On one hand, the Pixel line did create a small base of die-hard fans thanks to a host of unique features. Among them: Top-notch cameras packing machine learning-powered features such as Night Sight and Super Res Zoom; a fairly clean/uncluttered UI; and much faster access to new Android releases than what many rival devices got.
But on the other hand, Google didn’t appreciate the importance of three things many high-end phone buyers cared a lot about. Specifically, looks, camera counts and battery life.

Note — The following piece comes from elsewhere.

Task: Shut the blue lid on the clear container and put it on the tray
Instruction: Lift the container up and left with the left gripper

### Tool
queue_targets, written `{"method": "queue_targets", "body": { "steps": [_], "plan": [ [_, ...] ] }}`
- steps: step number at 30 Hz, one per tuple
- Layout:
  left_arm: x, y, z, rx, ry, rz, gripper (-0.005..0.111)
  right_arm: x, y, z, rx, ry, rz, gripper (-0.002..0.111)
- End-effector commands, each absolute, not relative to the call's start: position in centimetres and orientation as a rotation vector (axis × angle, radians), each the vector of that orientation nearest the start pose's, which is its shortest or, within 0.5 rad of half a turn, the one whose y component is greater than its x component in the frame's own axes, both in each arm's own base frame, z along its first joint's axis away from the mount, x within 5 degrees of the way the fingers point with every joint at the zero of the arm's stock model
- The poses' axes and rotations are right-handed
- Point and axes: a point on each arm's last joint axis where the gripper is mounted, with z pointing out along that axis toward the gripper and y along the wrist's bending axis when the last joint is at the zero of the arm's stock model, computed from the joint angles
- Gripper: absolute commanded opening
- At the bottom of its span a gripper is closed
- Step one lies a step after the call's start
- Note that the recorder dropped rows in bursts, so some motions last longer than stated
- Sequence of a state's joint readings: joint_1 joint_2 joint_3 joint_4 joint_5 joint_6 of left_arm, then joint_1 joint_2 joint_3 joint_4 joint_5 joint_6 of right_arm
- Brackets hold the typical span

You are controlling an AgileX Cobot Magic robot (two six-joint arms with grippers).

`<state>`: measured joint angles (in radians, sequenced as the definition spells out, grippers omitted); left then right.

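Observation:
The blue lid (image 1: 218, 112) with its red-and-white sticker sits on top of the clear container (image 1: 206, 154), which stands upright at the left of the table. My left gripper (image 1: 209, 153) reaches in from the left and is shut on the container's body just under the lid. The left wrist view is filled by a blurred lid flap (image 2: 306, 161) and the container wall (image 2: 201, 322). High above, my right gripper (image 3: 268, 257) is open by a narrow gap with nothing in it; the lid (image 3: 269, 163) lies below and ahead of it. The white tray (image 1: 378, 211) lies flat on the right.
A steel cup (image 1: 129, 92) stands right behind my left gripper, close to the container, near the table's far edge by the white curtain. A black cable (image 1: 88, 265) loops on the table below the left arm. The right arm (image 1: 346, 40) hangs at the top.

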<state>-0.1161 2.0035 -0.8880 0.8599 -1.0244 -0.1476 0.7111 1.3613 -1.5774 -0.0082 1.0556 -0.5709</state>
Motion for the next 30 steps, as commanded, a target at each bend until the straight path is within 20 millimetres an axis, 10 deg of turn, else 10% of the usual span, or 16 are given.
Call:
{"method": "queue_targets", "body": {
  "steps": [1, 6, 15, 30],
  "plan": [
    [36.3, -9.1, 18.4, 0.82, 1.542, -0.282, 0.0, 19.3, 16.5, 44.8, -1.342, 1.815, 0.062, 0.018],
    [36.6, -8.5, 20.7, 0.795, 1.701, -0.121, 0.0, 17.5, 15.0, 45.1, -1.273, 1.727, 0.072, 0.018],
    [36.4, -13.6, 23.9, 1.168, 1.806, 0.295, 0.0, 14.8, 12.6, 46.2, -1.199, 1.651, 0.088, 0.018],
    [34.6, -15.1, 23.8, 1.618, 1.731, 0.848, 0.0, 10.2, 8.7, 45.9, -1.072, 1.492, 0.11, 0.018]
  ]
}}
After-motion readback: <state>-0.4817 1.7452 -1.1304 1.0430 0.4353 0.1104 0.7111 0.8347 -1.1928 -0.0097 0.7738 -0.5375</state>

Whereas Apple, Samsung and others built eye-catching flagship models with edge-to-edge displays, Google opted for more utilitarian designs featuring larger bezels. The company also consistently placed fewer rear cameras on its phones than rivals — the Pixel 4 had two of them, while older Pixel models had just one — in the belief that its machine learning smarts served to compensate. And last year, it failed to join an industry-wide trend of packing larger batteries into high-end phones.
At some level, it feels like Google — a company that prides itself on having an engineer-driven culture — built phones that its engineers and die-hard Pixel fans wanted to see made, rather than paying close attention to what the market was signaling.
And after years of seeing this strategy fail to yield huge success, it now seems content to be a niche player focused on the mid-range.
Financially, the lack of a highly successful smartphone business is far from devastating for Google — a company that generates more than $120 billion in annual ad sales and which has in Google Search the most profitable ad business on the planet.
But in light of all the ways that Google’s Pixel phones have stood out from the crowd over the years, it’s not hard to come up with an alternate history in which things turned out a little differently.